11.11.2010

Chai Tea Concentrate

For my very first recipe, foodie to foodie, I give you...

A drink.*

I was a huge fan of going out for drinks at a coffee house until I figured out how to make most of the drinks I like at home. Don't get me wrong--I don't have an espresso maker so lattes and foamed milk are out. But I never used to order those as a first choice anyway. What I did used to order, I now see as a waste. Why pay four bucks for that when I could do it at home? So I order some kind of latte and I enjoy it but I'm not possessed by its deliciousness.

My favorite has always--before and since the advent of my mild lactose intolerance--always been chai. Eventually, my mom and I scoured the internet for a recipe and I don't know if we were simple or the internet was simpler (but I have my guesses), but we didn't have a ton of luck. One recipe we did find called for peppercorns. Peppercorns? That just sounded too weird to us and we continued to satisfy our cravings by the overpriced cup.

It's only been in the last two years that I've figured out how to make my own chai. I like to use whole spices. It's a pain to go to a bulk store and find them sometimes, I know. However, it's easier, to my mind, to have a stock of these rather than carefully straining out your tea through a coffee filter so you don't have a quarter inch of grit at the bottom of your cup.
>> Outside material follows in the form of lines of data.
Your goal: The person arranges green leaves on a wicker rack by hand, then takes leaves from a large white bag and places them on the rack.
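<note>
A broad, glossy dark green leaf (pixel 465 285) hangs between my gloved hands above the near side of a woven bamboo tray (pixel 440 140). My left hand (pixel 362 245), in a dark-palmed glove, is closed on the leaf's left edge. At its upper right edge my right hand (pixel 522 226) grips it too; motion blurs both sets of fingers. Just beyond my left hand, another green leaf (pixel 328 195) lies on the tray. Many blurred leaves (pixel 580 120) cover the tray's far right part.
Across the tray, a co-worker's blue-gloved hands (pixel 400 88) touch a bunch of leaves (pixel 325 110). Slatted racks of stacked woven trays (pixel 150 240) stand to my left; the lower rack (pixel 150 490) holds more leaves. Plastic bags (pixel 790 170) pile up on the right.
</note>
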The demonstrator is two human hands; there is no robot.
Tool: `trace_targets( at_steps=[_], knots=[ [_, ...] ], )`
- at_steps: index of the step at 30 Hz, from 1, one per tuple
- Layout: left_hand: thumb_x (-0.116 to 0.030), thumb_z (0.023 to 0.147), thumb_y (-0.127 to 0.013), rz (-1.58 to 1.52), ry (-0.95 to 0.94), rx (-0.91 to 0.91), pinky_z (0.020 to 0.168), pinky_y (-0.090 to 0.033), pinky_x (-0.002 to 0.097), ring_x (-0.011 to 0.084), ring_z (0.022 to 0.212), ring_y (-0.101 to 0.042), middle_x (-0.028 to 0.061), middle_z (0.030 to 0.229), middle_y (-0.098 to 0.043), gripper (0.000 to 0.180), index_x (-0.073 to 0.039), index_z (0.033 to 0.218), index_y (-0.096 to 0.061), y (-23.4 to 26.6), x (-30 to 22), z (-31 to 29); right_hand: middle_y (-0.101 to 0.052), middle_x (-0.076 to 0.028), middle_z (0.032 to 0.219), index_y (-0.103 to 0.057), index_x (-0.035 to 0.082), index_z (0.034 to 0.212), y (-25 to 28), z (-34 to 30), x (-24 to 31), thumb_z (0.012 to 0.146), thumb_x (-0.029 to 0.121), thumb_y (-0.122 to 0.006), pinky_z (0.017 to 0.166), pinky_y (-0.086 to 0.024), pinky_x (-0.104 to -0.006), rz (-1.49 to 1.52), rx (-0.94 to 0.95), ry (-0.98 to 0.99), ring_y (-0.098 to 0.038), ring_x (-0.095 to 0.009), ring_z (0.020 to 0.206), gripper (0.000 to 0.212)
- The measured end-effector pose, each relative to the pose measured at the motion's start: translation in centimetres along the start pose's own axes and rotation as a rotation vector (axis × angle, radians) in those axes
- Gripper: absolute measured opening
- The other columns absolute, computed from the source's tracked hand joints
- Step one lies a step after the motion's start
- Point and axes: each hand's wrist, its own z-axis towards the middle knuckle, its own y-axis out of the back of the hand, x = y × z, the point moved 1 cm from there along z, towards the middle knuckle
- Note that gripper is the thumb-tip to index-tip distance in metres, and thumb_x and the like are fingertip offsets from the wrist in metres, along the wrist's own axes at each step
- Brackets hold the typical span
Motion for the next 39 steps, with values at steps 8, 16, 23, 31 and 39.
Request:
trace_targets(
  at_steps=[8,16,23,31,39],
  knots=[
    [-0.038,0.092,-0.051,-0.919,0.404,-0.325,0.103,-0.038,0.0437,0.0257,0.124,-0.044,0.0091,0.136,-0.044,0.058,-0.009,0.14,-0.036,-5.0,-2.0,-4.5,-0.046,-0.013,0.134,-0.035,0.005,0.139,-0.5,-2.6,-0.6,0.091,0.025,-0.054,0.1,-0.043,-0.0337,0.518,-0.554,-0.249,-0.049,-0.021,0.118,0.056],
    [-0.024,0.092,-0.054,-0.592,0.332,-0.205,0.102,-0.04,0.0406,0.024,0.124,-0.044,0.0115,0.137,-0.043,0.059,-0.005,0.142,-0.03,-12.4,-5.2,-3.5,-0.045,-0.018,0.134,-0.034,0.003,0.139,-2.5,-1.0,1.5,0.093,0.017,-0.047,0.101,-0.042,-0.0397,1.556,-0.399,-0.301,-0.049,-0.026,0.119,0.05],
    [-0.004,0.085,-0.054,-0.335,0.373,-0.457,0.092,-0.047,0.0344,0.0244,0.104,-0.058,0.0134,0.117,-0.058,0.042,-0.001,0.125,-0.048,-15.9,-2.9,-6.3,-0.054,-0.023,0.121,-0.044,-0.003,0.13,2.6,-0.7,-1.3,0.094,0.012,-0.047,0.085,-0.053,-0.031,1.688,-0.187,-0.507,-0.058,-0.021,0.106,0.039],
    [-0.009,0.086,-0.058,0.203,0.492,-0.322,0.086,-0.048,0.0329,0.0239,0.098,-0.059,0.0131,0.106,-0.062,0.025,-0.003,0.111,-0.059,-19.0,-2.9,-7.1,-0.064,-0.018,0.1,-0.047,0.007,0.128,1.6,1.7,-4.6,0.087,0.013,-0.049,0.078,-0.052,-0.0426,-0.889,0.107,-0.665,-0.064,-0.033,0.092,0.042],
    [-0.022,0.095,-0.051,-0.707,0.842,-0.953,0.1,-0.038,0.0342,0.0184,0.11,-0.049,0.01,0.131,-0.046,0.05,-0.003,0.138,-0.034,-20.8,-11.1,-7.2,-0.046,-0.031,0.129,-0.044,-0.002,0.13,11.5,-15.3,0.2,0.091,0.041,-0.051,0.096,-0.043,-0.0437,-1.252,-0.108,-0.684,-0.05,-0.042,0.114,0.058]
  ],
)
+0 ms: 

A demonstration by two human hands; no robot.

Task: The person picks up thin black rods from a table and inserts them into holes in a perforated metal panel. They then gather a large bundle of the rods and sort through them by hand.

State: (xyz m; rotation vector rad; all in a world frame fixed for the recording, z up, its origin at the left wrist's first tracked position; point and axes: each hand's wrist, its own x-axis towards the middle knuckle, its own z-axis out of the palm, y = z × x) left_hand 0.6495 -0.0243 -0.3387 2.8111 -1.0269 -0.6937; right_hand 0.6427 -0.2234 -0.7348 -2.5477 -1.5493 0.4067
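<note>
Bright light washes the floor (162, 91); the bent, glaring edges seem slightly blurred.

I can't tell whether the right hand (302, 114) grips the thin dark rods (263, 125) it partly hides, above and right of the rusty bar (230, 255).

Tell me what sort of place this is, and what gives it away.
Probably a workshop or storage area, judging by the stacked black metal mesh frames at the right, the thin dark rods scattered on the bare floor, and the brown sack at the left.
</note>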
That being said, if you'd like to do it that way, go nuts. Just be careful with your translations of whole spices to ground.

Chai Tea Concentrate

Please note that this is a recipe for a concentrate, not a tea. Mix the results of this concentrate half and half or 3/4 concentrate to 1/4 milk, depending on your taste.

4 cups water
5 orange pekoe tea bags (I split these between caffeinated and decaf so I don't go to bed jittering)
1/2 cup honey
4 half-size cinnamon sticks or 2 regular size
15 cloves
8-10 peppercorns
5 cardamom pods
4 allspice berries
1/2 inch ginger root, smashed
2 medium pieces star anise
1 tsp vanilla

Bring your water to a boil and then add the tea bags. Turn the heat way down and allow the bags to steep for approximately five minutes. Bring the tea back to a boil and then add the honey. This will dampen your boil so get it going again.

Add the spices and the vanilla. Cover and reduce to simmer. Let the mixture simmer for five minutes with the tea bags, then remove them so the irony tea taste doesn't overwhelm the pot. Allow the spice to continue to simmer for the next twenty minutes or so. Strain out the spices. Serve hot or cold.

*I find two things hysterical about this photo. One, that the ingredients shown are not even, in fact, the ingredients I use as the nutmeg shouldn't be in there. When I took this picture long ago, though, I was. Too bad, so sad.

Two, I told you I was a shitty photographer. Only a photographer of my epic levels of mindlessness would frame their shot beside their dirty kitchen sink. I want you to know I photoshopped that picture, badly, to clean the sink up a bit. You're welcome.